**What the task requires:**
Output each line of the data word for word, from the first through the line that holds "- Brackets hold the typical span", and leave off whatever follows.

**Records:**
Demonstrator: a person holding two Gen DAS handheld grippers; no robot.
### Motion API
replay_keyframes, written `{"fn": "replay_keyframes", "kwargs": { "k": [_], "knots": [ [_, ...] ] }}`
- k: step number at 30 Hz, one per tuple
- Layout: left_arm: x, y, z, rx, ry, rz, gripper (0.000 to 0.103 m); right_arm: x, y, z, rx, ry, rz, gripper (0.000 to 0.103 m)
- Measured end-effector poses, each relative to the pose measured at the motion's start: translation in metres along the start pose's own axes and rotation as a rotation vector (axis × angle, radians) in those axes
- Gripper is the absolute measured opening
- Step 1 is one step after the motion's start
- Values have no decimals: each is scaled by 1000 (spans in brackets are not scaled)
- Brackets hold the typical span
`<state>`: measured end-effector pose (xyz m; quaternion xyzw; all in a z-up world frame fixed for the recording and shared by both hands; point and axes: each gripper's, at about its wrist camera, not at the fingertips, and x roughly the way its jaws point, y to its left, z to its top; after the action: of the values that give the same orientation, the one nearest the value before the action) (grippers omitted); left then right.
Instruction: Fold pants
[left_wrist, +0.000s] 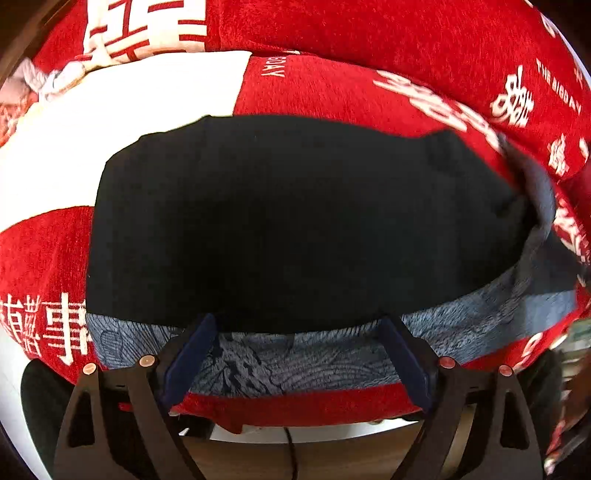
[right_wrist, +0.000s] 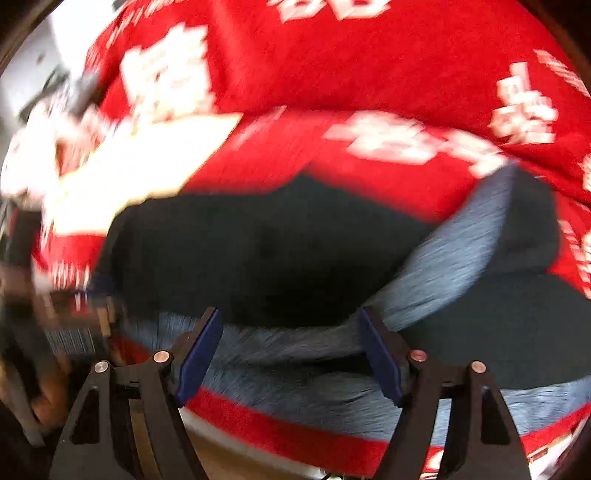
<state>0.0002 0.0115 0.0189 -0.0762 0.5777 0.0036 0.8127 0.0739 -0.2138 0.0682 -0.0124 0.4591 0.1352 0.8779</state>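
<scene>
The pants (left_wrist: 288, 221) lie folded on a red cover, a broad black outer layer over a blue-grey patterned underside (left_wrist: 277, 358) that shows along the near edge. My left gripper (left_wrist: 297, 332) hovers over that near edge, open, with nothing between its blue pads. In the blurred right wrist view the same pants (right_wrist: 266, 251) fill the middle, and a blue-grey flap (right_wrist: 461, 251) stands turned up at the right. My right gripper (right_wrist: 291, 328) is open above the near blue-grey band, its pads clear of the cloth.
The red cover with white characters (left_wrist: 369, 40) spreads all around, with a white panel (left_wrist: 129, 107) at the left. Its near edge (left_wrist: 295, 406) drops to a wooden floor. Blurred clutter (right_wrist: 48, 110) lies at the far left in the right wrist view.
</scene>
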Motion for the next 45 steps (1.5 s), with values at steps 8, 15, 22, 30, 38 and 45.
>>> {"fn": "replay_keyframes", "kwargs": {
  "k": [8,15,22,30,38,45],
  "knots": [
    [5,-5,0,20,4,26,98,48,-109,110,302,82,-394,94],
    [9,-9,4,22,10,29,98,143,-145,104,279,465,-496,81],
    [1,-5,7,17,20,-7,98,20,-155,67,389,159,-385,7],
    [-29,-34,16,109,-42,-96,98,-66,-197,-82,583,29,-378,7],
    [-5,-75,22,183,41,-90,98,-67,-242,-134,664,-38,-202,43],
    [0,-81,20,185,67,-53,98,-83,-324,-157,861,-244,-95,78]
  ]
}}
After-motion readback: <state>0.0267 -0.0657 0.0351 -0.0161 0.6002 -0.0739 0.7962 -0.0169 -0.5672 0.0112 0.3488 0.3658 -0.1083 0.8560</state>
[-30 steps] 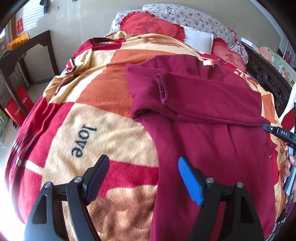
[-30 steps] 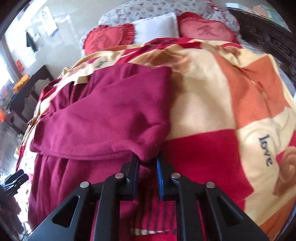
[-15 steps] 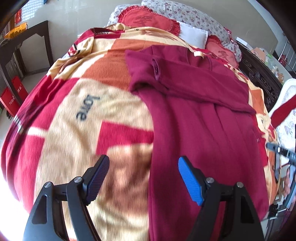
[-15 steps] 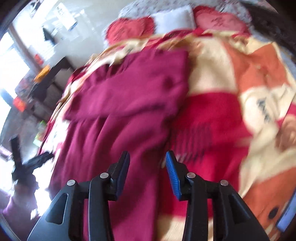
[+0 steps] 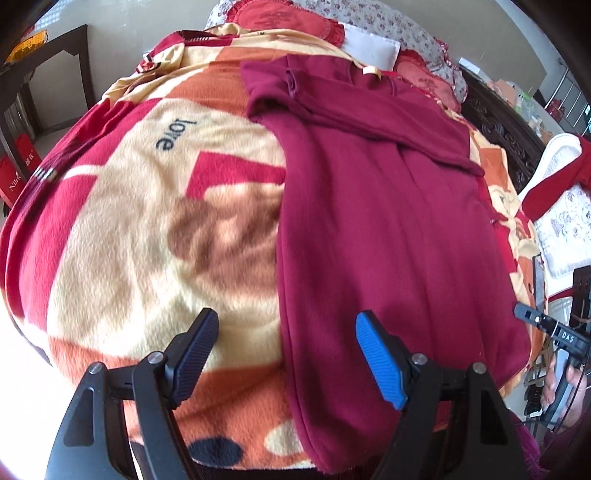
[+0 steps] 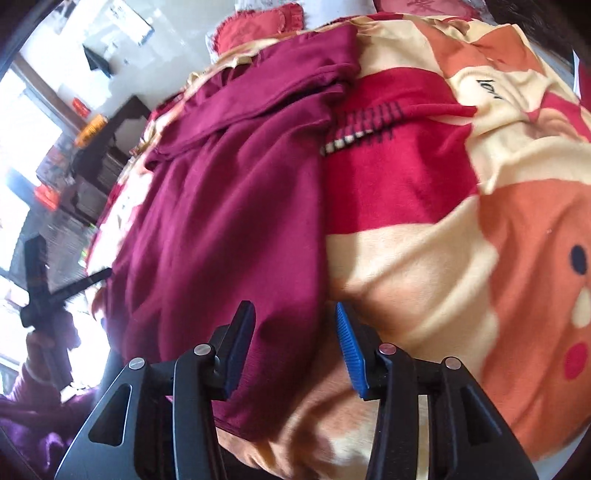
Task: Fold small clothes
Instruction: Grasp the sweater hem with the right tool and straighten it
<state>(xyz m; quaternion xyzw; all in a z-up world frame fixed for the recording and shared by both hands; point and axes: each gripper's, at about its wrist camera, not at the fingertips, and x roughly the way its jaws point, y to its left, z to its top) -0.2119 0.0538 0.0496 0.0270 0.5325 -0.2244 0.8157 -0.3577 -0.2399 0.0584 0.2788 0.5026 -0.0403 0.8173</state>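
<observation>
I hold a hand-held gripper in each hand over a bed; a dark red garment point(image 5: 388, 221) lies flat on the patterned blanket point(image 5: 129, 240), its long axis running from the near bed edge away toward the pillows point(image 5: 369, 18), with both sleeves folded across its far end; my left hand-held gripper point(image 5: 284, 354) has its fingers wide apart and empty, straddling the garment's left near edge; my right hand-held gripper point(image 6: 291, 343) is also apart, less widely, with the garment's right near corner lying between its fingers, so it seems the nearer; I judge the hem comes next; open blanket lies on both sides, and the hem hangs just at the bed's near edge.
</observation>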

**Your response:**
Demonstrator: a person holding two Gen DAS handheld grippers; no robot.
### Motion API
replay_keyframes, written `{"fn": "replay_keyframes", "kwargs": { "k": [_], "knots": [ [_, ...] ] }}`
- k: step number at 30 Hz, one per tuple
- Layout: left_arm: x, y, z, rx, ry, rz, gripper (0.000 to 0.103 m); right_arm: x, y, z, rx, ry, rz, gripper (0.000 to 0.103 m)
- Measured end-effector poses, each relative to the pose measured at the motion's start: translation in metres along the start pose's own axes and rotation as a rotation vector (axis × angle, radians) in those axes
- Gripper is the absolute measured opening
- Step 1 is one step after the motion's start
- Values have no decimals: each is scaled by 1000 (spans in brackets are not scaled)
- Brackets hold the typical span

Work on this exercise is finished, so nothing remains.